* _EXERCISE GOAL_
From the entries, filter out every line that lacks "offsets" and copy the rest.

(Stored records)
━━━━━━
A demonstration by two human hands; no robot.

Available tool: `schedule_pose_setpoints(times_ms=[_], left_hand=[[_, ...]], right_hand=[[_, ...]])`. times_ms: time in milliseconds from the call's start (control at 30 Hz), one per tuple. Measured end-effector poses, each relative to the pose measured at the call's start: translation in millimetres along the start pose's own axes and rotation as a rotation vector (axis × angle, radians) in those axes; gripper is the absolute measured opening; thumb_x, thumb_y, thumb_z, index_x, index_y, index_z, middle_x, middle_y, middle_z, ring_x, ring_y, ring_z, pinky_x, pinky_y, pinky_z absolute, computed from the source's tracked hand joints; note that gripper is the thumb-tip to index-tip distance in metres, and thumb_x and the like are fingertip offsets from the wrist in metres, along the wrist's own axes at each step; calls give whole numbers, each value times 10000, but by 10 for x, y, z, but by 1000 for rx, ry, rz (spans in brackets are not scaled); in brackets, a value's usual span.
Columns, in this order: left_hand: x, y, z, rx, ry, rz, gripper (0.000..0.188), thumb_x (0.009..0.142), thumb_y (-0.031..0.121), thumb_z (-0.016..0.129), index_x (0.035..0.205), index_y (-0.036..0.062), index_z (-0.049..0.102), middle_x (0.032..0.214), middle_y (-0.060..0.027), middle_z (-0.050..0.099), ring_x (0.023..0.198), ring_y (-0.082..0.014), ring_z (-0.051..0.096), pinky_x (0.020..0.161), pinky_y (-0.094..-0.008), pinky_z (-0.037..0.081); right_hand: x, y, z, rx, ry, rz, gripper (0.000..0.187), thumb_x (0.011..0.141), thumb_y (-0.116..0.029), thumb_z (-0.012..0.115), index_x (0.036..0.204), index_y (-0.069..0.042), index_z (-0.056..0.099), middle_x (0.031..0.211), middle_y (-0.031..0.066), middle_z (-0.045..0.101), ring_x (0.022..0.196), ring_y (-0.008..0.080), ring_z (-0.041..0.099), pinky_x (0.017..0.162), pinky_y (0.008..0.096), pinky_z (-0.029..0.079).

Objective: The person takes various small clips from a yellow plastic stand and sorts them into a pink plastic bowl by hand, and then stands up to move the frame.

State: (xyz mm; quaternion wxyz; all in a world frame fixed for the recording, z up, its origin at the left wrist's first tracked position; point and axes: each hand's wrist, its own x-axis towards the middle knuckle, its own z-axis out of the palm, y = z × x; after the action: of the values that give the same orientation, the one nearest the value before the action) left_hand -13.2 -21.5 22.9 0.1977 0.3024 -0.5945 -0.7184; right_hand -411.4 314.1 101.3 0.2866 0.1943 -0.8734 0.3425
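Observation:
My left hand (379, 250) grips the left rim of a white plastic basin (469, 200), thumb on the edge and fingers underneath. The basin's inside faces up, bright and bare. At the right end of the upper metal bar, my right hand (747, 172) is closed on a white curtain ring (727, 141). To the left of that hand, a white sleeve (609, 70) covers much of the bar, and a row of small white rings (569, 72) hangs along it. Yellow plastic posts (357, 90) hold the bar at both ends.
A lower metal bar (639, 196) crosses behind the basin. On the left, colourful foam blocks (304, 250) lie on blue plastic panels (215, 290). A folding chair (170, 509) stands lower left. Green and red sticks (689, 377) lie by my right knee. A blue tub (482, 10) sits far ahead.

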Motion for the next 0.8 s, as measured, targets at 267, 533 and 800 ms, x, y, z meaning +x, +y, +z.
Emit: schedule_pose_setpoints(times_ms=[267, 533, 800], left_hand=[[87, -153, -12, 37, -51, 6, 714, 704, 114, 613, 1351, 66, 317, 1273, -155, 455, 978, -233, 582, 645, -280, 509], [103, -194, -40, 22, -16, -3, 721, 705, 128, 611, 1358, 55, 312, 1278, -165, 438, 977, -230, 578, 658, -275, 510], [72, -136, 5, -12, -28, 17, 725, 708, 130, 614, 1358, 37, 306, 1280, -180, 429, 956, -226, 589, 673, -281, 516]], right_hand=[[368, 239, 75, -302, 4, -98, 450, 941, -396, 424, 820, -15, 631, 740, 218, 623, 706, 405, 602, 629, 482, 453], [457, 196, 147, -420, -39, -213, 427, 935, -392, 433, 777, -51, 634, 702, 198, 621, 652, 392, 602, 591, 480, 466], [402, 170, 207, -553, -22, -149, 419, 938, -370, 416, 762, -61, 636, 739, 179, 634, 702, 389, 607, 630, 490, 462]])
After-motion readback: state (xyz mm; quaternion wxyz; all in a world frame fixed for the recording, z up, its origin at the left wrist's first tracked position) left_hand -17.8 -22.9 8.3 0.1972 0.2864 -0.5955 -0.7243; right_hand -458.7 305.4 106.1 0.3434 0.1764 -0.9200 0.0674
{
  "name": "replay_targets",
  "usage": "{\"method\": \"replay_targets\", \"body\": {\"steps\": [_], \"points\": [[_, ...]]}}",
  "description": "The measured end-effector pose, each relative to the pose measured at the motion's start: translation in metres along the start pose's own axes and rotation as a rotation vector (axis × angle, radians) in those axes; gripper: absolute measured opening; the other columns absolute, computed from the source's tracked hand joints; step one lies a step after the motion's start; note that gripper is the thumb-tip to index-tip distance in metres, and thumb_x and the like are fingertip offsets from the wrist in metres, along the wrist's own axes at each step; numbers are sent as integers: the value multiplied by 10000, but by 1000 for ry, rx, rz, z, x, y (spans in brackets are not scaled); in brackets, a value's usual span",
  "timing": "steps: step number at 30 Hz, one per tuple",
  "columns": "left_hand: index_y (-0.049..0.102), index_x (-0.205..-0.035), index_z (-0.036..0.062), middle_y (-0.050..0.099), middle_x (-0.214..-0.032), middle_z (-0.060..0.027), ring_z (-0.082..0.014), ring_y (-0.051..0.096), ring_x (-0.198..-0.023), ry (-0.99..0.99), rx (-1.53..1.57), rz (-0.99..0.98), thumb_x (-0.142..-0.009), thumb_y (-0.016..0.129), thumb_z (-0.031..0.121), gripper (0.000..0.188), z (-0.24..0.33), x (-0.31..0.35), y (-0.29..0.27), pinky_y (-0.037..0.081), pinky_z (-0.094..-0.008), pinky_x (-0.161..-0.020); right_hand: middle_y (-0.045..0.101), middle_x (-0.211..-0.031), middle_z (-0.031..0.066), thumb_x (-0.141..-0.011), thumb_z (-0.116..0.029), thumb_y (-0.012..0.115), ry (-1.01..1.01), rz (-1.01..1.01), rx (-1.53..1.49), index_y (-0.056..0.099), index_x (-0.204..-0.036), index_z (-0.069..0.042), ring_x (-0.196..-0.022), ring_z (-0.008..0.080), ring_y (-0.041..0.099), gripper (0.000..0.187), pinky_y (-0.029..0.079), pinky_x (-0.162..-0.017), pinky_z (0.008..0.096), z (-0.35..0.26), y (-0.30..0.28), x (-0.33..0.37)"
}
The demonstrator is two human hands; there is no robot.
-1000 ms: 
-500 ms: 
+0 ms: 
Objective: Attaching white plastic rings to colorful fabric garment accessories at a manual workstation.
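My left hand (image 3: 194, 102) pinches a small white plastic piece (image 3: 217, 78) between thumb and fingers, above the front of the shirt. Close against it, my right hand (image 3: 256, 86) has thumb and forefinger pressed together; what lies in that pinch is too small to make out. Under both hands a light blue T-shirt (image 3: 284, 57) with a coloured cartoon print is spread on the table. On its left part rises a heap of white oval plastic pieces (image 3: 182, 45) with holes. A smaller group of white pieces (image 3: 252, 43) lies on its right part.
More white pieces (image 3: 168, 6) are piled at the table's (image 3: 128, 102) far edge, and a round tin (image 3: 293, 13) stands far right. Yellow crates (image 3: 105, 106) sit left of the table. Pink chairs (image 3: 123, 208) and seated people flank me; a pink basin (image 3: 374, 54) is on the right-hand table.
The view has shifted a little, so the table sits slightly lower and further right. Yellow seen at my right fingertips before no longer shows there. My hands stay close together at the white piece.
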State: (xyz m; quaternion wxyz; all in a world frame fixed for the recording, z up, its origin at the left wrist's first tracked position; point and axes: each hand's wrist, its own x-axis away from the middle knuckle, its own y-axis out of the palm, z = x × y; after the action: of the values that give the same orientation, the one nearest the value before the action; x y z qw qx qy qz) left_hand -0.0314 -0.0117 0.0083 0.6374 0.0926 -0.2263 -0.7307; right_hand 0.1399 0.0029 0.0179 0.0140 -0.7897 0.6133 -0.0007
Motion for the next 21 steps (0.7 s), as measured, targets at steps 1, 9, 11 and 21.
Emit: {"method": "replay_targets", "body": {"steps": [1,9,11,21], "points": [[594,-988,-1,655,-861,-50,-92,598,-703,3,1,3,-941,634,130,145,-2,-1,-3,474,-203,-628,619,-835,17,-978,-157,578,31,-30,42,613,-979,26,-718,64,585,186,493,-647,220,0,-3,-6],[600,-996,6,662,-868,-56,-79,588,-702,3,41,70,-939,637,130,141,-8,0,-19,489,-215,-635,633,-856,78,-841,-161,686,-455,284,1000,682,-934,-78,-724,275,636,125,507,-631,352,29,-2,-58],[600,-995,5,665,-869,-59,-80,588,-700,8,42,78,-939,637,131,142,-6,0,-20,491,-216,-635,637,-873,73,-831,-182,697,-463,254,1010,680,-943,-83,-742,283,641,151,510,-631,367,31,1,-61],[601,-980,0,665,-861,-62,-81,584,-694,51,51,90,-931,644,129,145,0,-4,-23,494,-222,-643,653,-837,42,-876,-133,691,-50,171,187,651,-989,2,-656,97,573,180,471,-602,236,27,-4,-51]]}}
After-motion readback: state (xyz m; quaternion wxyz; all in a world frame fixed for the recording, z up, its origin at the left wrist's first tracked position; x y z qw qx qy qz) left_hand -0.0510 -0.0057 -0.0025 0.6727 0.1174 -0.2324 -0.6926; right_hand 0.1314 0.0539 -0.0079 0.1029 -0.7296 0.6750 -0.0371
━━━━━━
* _EXPECTED ANSWER_
Available tool: `schedule_pose_setpoints(times_ms=[_], left_hand=[[_, ...]], right_hand=[[_, ...]])`. times_ms: time in milliseconds from the call's start (control at 30 Hz), one per tuple. Measured end-effector poses, each relative to the pose measured at the call's start: translation in millimetres along the start pose's own axes and rotation as a rotation vector (axis × angle, radians) in those axes; gripper is the absolute measured opening; thumb_x, thumb_y, thumb_z, index_x, index_y, index_z, middle_x, middle_y, middle_z, ring_x, ring_y, ring_z, pinky_x, pinky_y, pinky_z absolute, computed from the source's tracked hand joints; note that gripper is the thumb-tip to index-tip distance in metres, and thumb_x and the like are fingertip offsets from the wrist in metres, along the wrist's own axes at each step; calls give whole numbers, each value times 10000, but by 10 for x, y, z, but by 1000 for rx, ry, rz (spans in brackets are not scaled); in brackets, a value's usual span.
  "description": "The measured end-effector pose, each relative to the pose measured at the motion's start: translation in metres along the start pose's own axes and rotation as a rotation vector (axis × angle, radians) in those axes; gripper: absolute measured opening; the other columns absolute, computed from the source's tracked hand joints; step one lies a step after the motion's start; note that gripper is the thumb-tip to index-tip distance in metres, and thumb_x and the like are fingertip offsets from the wrist in metres, along the wrist's own axes at each step; numbers are sent as integers: the value multiplied by 10000, but by 1000 for ry, rx, rz, z, x, y (spans in brackets are not scaled); in brackets, a value's usual span",

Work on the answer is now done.